We used conditional type definitions that swapped based on the active build flag. In practice this meant the types for both sides of the flag were “widened” to support prop uses that work for either system package. We also updated our CI pipeline to run our typechecks against both flag values on every single pull request. If either the outgoing production or the incoming migration paths drifted, the build failed before it could ever reach a release candidate.
To make this happen, we leveraged TypeScript’s compilerOptions.paths to alias our library package types just like we redirected our runtime imports. When the package swap flag was off, this would proxy through to our outgoing library’s existing types. When the swap flag was enabled, the generated types augmented the incoming library’s native types with any adapter types that had been defined.
How It Played Out
During the migration, production builds stayed on the stable library with the legacy theme. Separate internal preview builds used the incoming design system through the adapter layer, allowing teams to review real-time migration progress in parallel. We were able to keep our normal release schedule and avoid disrupting any team’s velocity.
Once the design refresh shipped broadly and the incoming package became the new stable release, our mobile infrastructure team switched to rapidly tearing down the scaffolding. We removed the flags, bundler redirects, and dual package installs. We were able to translate each build time adapter to their call site prop updates without the pressure of shipping to users since the redesign was already live.
Takeaways
- A package swap is a unified runtime and types problem. If what runs and what compiles disagree, you will spend weeks manually verifying screens and fixing issues.
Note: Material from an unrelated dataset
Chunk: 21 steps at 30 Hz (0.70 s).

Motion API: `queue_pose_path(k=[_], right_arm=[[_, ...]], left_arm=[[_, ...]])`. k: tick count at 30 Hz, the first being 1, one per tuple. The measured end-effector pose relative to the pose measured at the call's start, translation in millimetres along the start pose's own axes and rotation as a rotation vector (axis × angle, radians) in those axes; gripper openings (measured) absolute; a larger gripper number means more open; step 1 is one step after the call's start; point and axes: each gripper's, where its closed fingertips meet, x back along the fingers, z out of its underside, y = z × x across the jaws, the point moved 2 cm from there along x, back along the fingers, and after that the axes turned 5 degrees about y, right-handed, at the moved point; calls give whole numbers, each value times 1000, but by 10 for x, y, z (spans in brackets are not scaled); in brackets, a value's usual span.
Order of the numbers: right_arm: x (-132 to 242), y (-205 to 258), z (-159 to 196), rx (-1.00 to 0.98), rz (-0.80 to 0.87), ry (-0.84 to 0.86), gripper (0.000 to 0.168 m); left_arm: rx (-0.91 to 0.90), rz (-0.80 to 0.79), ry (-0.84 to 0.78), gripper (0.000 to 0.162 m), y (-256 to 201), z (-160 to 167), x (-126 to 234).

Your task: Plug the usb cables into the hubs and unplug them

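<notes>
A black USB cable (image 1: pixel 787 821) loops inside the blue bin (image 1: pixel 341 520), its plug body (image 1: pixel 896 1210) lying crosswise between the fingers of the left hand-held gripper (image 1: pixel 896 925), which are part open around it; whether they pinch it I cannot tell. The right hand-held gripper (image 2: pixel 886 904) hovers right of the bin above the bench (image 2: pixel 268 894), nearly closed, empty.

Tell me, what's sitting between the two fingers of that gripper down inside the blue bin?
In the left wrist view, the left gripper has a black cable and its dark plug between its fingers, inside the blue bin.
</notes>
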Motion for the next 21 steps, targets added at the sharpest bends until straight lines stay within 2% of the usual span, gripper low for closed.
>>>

- Adapters buy time for refactoring and provide early visual feedback. They let you assess the impact of a system-level change sooner so you can course-correct early, and allow for the refactor to unblock the release.
- Plan for the teardown on Day 1. The swap layer was always treated as temporary debt. Designing it to be easily deleted prevented us from accumulating long-lived branching & complexity in our codebase. It's also an important part in a smooth refactoring.
Would we do this again? Maybe! The unique mix of constraints we faced led us down this path, but it’s certainly not a one-size-fits-all solution. Ultimately, I wanted to highlight the power of combining build-time tooling with the flexibility of JavaScript bundlers like Metro. It's a strategy you could reach for to overcome the tricky release gymnastics so common in native app development.